Ich hab‘ ja nicht geahnt, dass mich ein Garten so glücklich machen würde.
In meiner Kindheit gab’s keinen Garten, nicht mal einen Balkon. Und als wir dann vor sieben Jahren das erste Mal in ein Reihenhaus mit kleinem Garten zogen, war da irgendwie schon alles da. Wir assen die Erdbeeren direkt vom vom Vormieter geerbten Beet, wir gossen im Hochsommer ein bisschen seinen Rittersporn, wir retteten den wilden Wein, als unser Zaun erneuert wurde, wir setzten ein paar Krokuszwiebeln, und wir mähten ein, zwei Mal im Jahr Rasen.
Vielleicht war es gut, dass der Vormieter hier nichts weiter als eine kahle Rasenfläche sowie einen verkrüppelten und einen toten Baum zurückgelassen hat.
Zuerst zog ein Apfelbäumchen im Garten ein, und Johannisbeersträucher rund um die Terrasse. Dann zwei Himbeersträucher am Zaun, ein Fleckchen Walderdbeeren und ein halbes Erdbeerbeet. Ein Flieder. Eine Lupine und ein grosser Busch Margeriten (am Strassenrand ausgebuddelt). Ich legte einen Komposthaufen an, weil es hier keine Biotonne gibt und auch keinen gemeinschaftlichen Kompost. Und die Baumleiche, die wir eigentlich noch ganz absägen wollten, darf jetzt stehenbleiben, weil sich daran wunderbare Baumpilze gebildet haben.
Zu mehr war über dem Umzug keine Zeit. Es war auch irgendwie schon zu spät im Jahr. Aber im Herbst vergruben wir Tulpen- und Krokuszwiebeln. Und ich machte Pläne, was ich unbedingt noch alles im Garten haben wollte.
Einen Jasmin, der so schön duftet. Kresse und Zucchini auf dem Kompost. Noch einen Flieder. Laternchen rund um den toten Baum. Ein Kräuterbeet. Wicken und Sonnenblumen am Spielhäuschen. Noch mehr Lupinen. Eine Brombeere. Einen Blaubeerstrauch. Die zweite Hälfte vom Erdbeerbeet. Vergissmeinnicht unter der Vogelbeere. Die grossen Mäusekinder wünschten sich ein Gemüsebeet mit Möhren, Radieschen und Erbsen. Der tomatensüchtige Ähämann bekam zum Hochzeitstag zwei Tomatenpflanzen in Eimern Papierkörben von IKEA.

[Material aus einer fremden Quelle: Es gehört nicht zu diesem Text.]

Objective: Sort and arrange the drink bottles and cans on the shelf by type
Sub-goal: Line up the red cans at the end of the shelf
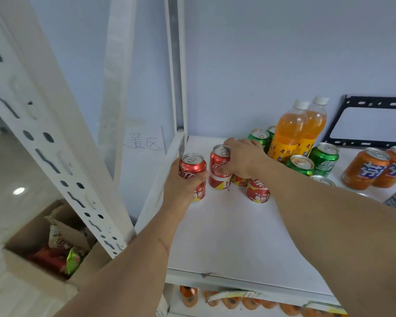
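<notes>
On the white shelf, my left hand grips a red cola can near the shelf's left edge. My right hand is closed around a second red cola can just to its right. Two more red cans stand under my right wrist, one mostly hidden. Behind them are several green cans and two orange drink bottles with white caps. Orange soda cans stand at the right.
White perforated shelf uprights rise at the left. A cardboard box of snack packets sits on the floor below left. A black frame leans on the back wall. Orange bottles fill the shelf below.
</notes>
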`<state>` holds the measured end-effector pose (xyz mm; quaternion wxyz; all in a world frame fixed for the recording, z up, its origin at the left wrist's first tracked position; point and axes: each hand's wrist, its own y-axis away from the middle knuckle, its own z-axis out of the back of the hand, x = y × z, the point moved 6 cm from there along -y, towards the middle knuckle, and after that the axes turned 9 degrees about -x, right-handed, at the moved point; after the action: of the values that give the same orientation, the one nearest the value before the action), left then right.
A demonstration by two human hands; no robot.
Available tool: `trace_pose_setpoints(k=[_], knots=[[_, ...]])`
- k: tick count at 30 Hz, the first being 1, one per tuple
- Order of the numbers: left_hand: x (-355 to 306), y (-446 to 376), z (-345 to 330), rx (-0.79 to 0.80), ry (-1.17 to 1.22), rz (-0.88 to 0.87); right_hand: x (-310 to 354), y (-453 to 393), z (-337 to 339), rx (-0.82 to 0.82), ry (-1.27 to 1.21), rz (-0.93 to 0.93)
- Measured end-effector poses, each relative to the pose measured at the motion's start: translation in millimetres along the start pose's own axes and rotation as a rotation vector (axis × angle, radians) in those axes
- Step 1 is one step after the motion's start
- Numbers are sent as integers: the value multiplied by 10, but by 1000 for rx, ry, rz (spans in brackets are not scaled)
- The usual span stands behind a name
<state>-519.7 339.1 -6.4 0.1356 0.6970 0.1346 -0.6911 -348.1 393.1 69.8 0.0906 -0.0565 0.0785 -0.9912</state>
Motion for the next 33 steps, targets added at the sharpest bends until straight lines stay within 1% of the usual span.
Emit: trace_pose_setpoints(k=[4, 9, 12, 15, 18, 21, 26, 33], knots=[[-46, -42, -1, -17, 28, 3, -6, 20, 100, 19, -104, -61], [-179, -198, -58, -40, -34, -47, -40, 5, 213, 25, -254, -113], [-246, -320, -56, -82, -42, -31, -73, -7, 228, 62, -288, -110], [-288, -443, -100, -91, -112, -12, -100, -30, 214, 81, -299, -99], [-298, -549, -194, -76, -196, -6, -129, -82, 188, 65, -255, -71], [-289, -630, -308, -55, -252, -28, -176, -140, 124, 22, -124, -34], [-197, -718, -422, -68, -308, -47, -220, -221, 12, -5, 30, 0], [-109, -846, -442, -86, -326, -41, -228, -316, -13, -21, 84, -27]])
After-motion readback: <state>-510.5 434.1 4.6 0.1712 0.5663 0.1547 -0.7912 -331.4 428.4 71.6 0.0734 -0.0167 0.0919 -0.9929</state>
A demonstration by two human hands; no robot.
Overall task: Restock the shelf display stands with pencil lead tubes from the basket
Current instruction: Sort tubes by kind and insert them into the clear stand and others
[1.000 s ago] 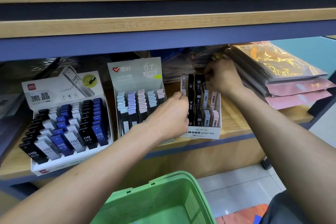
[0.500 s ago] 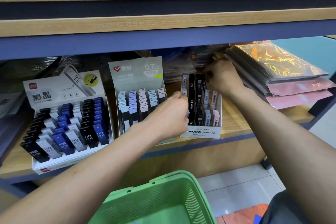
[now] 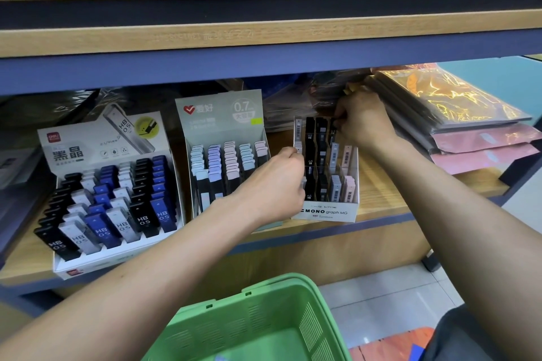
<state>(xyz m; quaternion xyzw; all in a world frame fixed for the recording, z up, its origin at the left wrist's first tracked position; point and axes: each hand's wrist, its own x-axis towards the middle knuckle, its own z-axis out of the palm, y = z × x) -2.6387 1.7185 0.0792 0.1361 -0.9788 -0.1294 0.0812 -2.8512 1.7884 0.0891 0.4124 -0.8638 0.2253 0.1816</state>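
both arms reach forward, left hand [image 3: 272, 184] and right hand [image 3: 363, 120] fingers curled.

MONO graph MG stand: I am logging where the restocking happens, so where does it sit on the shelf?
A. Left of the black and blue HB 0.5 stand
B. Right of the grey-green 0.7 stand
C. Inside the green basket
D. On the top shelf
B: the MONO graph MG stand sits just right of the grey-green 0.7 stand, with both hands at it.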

Und natürlich würde unser Garten nicht so ein scheintoter Garten werden, wie er allseits beliebt zu sein scheint: mit Golfrasen und Thujenhecke. Bei uns darf der Löwenzahn so lange wachsen, bis wir alle Spass mit den Pusteblumen hatten. Lieber schneide ich mit der Schere um Vergissmeinnicht, Kamille und wilde Stiefmütterchen herum, als sie einfach mit abzumähen. (Wir mähen überhaupt nur, wenn es zu gagelig aussieht. Bis dahin darf wachsen, was wachsen will. Ist schon mal jemandem aufgefallen, wie unvergleich schön Gräser mit Blütenständen aussehen?) Es macht mich glücklich, dass wir endlich (aus Deutschland mitgebrachte) Gänseblümchen auf der Wiese haben. (Gänseblümchen! Das Grauen verbitterter Gärtner schlechthin.) Am Zaun dürfen die Glockenblumen, Habichtskräuter, Hahnenfüsse und wilden Möhren so hoch wachsen, wie sie wollen. Und wir werden ein ein wenig chaotisches Sommerblumenbeet haben, weil die Mäusekinder beim Samenausstreuen nicht ganz gleichmässig gearbeitet haben.
Wir fühlen uns alle ganz furchtbar wohl in unserem wilden Garten.
(Einen Platz für Schaukel, Rutsche und Sandkasten brauchen wir übrigens nicht. Unser Garten geht nämlich direkt in den öffentlichen Spielplatz über. Die Mäusekinder – alle drei! – wandern den ganzen Tag da hin und her.)